Como se pode observar, todas as nossas atividades, todas as nossas emoções, todas as nossas reações neurológicas são muito pouco profundas, muito periféricas. Vivendo, como vive a maioria de nós, na superfície, procuramos pesquisar as profundezas, penetrar mais e mais fundo, abaixo da superfície, porquanto depressa nos cansamos dessa maneira superficial de viver. Quanto mais inteligentes, quanto mais intelectuais, quanto mais apaixonados formos, tanto mais vivo será o nosso percebimento da superficialidade de nossa existência; ela se torna cansativa, aborrecida, e sem muita significação. Assim, trata a mente superficial de descobrir a finalidade da vida ou de procurar uma fórmula que dê sentido à vida. Luta essa mente para viver de acordo com um conceito por ela própria concebido, ou uma crença que aceitou; e sua ação por conseguinte é sempre superficial. É necessário perceber com toda a clareza esse fato. 

O que vamos fazer nesta manhã é tirar, uma por uma, as camadas superficiais, para penetrarmos até à origem, até à última profundeza das coisas. A superficialidade se perpetua pela experiência, e por essa razão muito revela compreender o inteiro significado da experiência. 

Em primeiro lugar, vemos quanto a especialização tecnológica em toda espécie tende a tornar a mente estreita, vulgar, limitada — qualidades que constituem a verdadeira essência do burguês. Então a mente, superficial que é, busca aquilo a que chama "significado da vida", projetando, ao mesmo tempo, um padrão que lhe é grato, lucrativo, aprazível, e a esse padrão se ajusta. Esse processo lhe confere uma certa determinação, certo ímpeto, um senso de realização. 

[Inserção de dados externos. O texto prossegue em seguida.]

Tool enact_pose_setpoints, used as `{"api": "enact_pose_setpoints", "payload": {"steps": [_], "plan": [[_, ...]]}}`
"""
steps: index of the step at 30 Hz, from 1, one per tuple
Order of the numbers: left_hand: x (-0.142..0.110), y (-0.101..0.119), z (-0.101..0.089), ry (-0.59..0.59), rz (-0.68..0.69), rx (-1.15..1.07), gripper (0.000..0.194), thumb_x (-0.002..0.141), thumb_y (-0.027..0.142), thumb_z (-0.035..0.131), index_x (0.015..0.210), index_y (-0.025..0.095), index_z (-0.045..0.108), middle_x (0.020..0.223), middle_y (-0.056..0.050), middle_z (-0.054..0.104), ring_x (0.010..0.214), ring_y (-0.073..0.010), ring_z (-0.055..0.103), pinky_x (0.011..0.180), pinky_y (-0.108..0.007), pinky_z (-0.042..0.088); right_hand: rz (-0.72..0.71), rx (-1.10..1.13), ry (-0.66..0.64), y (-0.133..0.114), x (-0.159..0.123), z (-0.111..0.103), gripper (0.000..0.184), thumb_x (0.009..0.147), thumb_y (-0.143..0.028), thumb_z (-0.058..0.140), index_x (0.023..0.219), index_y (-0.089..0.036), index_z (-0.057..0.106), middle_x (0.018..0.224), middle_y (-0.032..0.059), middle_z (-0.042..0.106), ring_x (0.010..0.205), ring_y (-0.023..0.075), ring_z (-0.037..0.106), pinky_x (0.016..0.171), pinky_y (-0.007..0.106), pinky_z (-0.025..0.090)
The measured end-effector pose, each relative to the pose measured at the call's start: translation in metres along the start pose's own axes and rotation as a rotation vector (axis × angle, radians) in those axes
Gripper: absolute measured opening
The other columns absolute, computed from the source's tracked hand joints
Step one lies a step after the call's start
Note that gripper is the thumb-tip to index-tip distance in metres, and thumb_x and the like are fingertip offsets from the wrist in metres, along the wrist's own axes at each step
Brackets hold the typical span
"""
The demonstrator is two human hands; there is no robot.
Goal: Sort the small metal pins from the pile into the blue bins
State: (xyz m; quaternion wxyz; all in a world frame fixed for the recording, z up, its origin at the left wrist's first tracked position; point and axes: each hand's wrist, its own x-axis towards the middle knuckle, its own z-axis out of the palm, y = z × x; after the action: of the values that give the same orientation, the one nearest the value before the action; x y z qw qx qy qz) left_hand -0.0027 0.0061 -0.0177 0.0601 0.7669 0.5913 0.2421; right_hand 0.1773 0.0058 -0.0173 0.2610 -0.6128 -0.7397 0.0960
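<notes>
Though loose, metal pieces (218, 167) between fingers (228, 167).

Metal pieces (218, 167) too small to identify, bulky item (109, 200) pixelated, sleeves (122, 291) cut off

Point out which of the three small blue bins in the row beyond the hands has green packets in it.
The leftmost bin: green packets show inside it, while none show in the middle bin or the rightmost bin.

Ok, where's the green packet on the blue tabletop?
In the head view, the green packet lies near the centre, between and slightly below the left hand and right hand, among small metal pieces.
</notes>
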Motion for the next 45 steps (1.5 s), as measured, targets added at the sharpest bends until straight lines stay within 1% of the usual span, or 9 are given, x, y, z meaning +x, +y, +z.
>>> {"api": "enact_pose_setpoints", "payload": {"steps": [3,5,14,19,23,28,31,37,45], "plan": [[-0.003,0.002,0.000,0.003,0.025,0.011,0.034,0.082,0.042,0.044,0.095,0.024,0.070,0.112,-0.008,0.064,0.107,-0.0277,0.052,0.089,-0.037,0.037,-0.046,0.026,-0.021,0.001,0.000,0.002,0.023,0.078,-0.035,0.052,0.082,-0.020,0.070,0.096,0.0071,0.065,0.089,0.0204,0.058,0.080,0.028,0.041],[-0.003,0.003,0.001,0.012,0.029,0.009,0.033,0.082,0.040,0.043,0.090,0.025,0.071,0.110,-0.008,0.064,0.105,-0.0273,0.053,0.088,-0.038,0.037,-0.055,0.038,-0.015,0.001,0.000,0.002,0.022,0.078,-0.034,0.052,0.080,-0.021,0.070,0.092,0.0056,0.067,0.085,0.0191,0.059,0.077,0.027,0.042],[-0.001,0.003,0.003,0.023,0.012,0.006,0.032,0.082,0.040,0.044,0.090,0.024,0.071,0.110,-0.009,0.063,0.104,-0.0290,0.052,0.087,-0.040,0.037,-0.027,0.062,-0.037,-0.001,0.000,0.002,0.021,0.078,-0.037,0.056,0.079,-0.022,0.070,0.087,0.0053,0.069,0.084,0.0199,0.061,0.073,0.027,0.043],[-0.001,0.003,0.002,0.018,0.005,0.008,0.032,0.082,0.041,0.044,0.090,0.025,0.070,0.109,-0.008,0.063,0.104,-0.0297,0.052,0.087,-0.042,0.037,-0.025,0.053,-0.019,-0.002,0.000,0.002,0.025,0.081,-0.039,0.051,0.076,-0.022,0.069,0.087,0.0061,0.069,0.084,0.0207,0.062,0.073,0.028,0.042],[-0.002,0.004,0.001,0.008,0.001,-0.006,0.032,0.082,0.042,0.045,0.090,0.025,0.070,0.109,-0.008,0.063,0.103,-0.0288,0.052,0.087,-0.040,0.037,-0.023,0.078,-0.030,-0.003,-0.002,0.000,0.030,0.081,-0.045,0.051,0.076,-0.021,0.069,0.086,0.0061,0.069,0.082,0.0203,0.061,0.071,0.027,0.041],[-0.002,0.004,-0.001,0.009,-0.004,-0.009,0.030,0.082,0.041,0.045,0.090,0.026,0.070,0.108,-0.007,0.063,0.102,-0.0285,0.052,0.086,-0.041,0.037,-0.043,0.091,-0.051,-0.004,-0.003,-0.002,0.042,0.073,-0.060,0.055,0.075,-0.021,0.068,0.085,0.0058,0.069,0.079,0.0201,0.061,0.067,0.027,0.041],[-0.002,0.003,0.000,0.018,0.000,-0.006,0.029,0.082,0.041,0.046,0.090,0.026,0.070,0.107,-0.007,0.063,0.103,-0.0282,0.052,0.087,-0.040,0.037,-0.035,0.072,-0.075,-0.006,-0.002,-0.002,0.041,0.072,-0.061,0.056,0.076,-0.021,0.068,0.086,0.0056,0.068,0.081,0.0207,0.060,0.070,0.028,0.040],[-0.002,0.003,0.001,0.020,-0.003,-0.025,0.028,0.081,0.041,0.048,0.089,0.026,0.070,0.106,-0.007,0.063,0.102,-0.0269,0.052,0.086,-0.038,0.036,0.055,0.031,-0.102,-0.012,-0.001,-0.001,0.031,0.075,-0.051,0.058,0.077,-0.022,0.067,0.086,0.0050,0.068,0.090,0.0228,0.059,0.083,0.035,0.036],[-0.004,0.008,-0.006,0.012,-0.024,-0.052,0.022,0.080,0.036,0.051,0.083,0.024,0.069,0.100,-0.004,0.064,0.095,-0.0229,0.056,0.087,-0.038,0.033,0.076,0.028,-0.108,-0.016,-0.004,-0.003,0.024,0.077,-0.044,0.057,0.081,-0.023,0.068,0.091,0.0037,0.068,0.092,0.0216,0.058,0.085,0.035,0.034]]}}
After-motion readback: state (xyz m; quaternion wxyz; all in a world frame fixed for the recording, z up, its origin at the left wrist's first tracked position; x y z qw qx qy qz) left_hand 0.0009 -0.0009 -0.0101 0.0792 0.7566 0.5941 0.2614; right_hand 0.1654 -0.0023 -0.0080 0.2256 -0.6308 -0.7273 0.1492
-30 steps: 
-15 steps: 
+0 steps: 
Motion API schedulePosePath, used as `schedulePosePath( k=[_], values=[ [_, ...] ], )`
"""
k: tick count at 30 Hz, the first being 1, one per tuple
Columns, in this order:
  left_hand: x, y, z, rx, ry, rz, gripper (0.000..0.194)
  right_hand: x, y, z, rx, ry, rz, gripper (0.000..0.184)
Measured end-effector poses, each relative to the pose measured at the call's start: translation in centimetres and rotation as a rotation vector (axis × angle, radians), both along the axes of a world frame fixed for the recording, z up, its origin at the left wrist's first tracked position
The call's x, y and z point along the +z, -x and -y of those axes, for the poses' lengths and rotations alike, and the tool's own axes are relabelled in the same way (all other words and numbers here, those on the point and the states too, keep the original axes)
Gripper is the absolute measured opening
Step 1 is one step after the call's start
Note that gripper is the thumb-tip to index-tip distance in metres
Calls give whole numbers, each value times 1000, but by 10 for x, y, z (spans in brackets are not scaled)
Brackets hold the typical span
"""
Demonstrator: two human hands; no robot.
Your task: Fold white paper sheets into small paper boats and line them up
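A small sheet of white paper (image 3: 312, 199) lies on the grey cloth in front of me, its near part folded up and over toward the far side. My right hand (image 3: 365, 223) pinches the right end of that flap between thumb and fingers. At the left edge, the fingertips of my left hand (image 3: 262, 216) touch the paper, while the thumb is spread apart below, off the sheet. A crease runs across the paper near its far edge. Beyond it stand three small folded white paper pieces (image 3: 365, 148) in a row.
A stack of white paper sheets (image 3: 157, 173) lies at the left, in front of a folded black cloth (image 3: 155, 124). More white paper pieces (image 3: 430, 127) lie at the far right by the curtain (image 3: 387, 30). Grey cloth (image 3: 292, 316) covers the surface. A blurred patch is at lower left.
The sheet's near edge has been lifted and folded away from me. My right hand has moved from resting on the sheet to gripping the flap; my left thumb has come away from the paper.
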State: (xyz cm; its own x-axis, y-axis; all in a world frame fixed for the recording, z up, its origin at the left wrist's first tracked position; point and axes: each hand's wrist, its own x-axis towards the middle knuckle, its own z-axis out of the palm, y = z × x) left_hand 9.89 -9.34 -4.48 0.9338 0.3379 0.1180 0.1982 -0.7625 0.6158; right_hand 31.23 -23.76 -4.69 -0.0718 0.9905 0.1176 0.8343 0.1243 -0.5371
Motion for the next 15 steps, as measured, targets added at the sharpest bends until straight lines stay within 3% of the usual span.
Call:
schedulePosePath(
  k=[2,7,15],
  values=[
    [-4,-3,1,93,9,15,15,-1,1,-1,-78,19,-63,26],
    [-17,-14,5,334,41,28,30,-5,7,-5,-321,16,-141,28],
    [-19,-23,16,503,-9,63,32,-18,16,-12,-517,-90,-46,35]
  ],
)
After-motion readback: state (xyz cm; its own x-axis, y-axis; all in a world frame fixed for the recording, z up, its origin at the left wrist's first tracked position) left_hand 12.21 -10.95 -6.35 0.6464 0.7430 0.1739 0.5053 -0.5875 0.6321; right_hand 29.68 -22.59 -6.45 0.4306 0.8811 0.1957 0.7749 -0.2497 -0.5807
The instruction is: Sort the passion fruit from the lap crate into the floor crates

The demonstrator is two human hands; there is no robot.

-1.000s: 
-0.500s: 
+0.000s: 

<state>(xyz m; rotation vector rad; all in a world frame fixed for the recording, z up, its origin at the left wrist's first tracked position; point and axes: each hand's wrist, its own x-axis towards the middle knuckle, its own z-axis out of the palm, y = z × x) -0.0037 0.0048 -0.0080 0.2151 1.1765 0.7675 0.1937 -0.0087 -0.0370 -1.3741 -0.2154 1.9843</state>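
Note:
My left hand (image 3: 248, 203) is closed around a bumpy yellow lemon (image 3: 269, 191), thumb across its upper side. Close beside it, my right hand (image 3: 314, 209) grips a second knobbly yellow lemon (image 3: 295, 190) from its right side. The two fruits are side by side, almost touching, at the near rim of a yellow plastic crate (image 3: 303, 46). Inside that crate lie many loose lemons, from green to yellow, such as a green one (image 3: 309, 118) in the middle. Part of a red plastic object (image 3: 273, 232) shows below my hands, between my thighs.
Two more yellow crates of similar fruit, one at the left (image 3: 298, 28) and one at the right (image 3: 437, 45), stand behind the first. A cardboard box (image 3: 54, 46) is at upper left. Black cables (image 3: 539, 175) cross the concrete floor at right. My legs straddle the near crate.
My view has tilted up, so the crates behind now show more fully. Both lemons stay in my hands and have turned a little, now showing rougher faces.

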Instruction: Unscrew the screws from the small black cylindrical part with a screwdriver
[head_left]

(...) Meditação é o total "esvaziamento" da mente — e não se pode esvaziar a mente à força, de acordo com um certo método, escola ou sistema. Mais uma vez, é necessário perceber a extrema falácia de todos os sistemas. A prática de um sistema de meditação é busca de experiência; é esforço para alcançar uma experiência mais elevada, ou a experiência final; e quem compreende a natureza da experiência rejeita tudo isso, que se acaba para sempre, porque sua mente já não está seguindo ninguém; ela não busca experiência, e nenhum desejo tem de visões. Toda a busca de visões, toda intenção de aumentar a sensibilidade por meios artificiais, — drogas, disciplinas, rituais, adoração, oração — constitui atividade egocêntrica

Nossa questão, pois, é a seguinte: Como pode a mente que se tornou superficial, por influência da tradição, pela ação do tempo, da memória, da experiência — como pode essa mente libertar-se, sem esforço, de sua superficialidade? Como pode tornar-se tão completamente desperta que a busca da experiência nada mais signifique? Compreende? A mente que está toda iluminada não pode por mais luz — ela própria é luz; e toda influência, toda experiência que penetra nessa luz, nela se consome de instante a instante, de modo que a mente está sempre clara, imaculada, inocente. Só a mente iluminada, a mente inocente pode ver o que está fora dos limites do tempo. E como pode nascer esse estado mental?

(...) Não é uma simples pergunta retórica, a que se pode responder prontamente ou colocar de lado. É uma pergunta de extraordinária importância para a mente que penetrou a FUTILIDADE da religião organizada e "VARREU" todos os sacerdotes e gurus, templos, igrejas, rituais, incenso — atirou tudo isso aos ventos. E se você já atingiu esse ponto,  a si mesmo deve ter perguntado: Como pode a mente ultrapassar a si própria?